4.4    Angesichts der gänzlich unterlassenen Stellensuche war die Beschwerdeführerin wegen ungenügender persönlicher Arbeitsbemühungen vor Anspruchsstellung im Sinne von Art. 30 Abs. 1 lit. c AVIG in der Anspruchsberechtigung einzustellen.


5.    Die Beschwerdegegnerin hat demnach zu Recht eine Einstellung in der Anspruchsberechtigung verfügt, wobei die Einstelldauer mit 13 Tagen innerhalb des für leichtes Verschulden vorgeschriebenen Rahmens von 1 bis 15 Tagen (vgl. E. 2.3) liegt. Dies erscheint unter Berücksichtigung der gesamten Umstände des Einzelfalles sowie mit Blick auf den vom Staatssekretariat für Wirtschaft (SECO) in Ziffer D 79 der AVIG-Praxis ALE festgelegten Einstellraster als angemessen und gibt – entgegen der eventuell beantragten Reduktion der Einstelltage (Urk. 1 S. 3) - zu keiner Korrektur Anlass.


6.    Nach dem Ausgeführten erweist sich der angefochtene Einspracheentscheid vom 7. Mai 2025 (Urk. 2) als rechtens, was zur Abweisung der Beschwerde führt.



Der Einzelrichter erkennt:

1.    Die Beschwerde wird abgewiesen.

2.    Das Verfahren ist kostenlos.

3.    Zustellung gegen Empfangsschein an:

- X.___

- Amt für Arbeit (AFA)

- seco - Direktion für Arbeit

- Arbeitslosenkasse 01 000 Zürich

4.    Gegen diesen Entscheid kann innert 30 Tagen seit der Zustellung beim Bundesgericht Beschwerde eingereicht werden (Art. 82 ff. in Verbindung mit Art. 90 ff. des Bundesgesetzes über das Bundesgericht, BGG). Die Frist steht während folgender Zeiten still: vom siebenten Tag vor Ostern bis und mit dem siebenten Tag nach Ostern, vom 15. Juli bis und mit dem 15. August sowie vom 18. Dezember bis und mit dem 2. Januar (Art. 46 BGG).
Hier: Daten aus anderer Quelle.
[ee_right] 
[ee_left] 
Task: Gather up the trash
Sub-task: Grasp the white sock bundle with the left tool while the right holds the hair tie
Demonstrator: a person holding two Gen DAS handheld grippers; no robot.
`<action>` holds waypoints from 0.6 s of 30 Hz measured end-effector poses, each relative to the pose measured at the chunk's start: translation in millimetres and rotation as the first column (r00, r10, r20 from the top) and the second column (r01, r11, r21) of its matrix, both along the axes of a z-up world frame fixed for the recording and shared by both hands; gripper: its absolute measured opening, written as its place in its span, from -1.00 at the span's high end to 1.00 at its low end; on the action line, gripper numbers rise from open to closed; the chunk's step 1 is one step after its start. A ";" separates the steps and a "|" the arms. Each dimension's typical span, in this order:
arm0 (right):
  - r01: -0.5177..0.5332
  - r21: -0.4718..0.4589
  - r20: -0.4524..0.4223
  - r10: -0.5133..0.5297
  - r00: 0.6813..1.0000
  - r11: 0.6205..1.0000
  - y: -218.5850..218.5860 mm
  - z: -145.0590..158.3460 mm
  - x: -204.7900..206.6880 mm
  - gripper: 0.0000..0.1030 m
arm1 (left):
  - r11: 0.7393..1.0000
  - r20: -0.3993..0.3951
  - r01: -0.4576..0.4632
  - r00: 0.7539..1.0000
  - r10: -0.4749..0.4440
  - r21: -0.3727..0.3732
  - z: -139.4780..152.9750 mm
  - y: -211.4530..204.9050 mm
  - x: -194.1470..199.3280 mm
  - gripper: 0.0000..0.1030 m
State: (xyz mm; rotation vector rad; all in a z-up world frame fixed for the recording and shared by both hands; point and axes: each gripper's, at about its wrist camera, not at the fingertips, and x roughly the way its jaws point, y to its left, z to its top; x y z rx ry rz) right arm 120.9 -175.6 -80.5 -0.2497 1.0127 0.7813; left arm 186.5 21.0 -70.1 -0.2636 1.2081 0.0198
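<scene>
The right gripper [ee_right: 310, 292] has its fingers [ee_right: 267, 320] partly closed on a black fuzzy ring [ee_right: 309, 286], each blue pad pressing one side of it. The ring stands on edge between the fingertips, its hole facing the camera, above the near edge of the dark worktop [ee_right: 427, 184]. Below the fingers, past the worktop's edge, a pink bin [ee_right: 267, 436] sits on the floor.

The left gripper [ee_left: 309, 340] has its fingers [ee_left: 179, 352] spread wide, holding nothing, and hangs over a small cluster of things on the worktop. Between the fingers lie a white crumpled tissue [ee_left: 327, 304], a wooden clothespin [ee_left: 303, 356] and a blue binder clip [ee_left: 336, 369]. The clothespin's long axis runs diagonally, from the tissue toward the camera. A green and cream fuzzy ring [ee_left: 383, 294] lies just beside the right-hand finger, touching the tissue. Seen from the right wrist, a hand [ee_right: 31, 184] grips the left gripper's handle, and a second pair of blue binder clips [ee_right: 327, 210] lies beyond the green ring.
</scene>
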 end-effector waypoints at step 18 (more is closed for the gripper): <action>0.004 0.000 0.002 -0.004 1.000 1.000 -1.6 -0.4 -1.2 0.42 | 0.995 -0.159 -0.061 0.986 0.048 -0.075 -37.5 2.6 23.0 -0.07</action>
    Die Beschwerdeschrift ist dem Bundesgericht, Schweizerhofquai 6, 6004 Luzern, zuzustellen.

    Die Beschwerdeschrift hat die Begehren, deren Begründung mit Angabe der Beweismittel und die Unterschrift der beschwerdeführenden Partei oder ihrer Rechtsvertretung zu enthalten; der angefochtene Entscheid sowie die als Beweismittel angerufenen Urkunden sind beizulegen, soweit die Partei sie in Händen hat (Art. 42 BGG).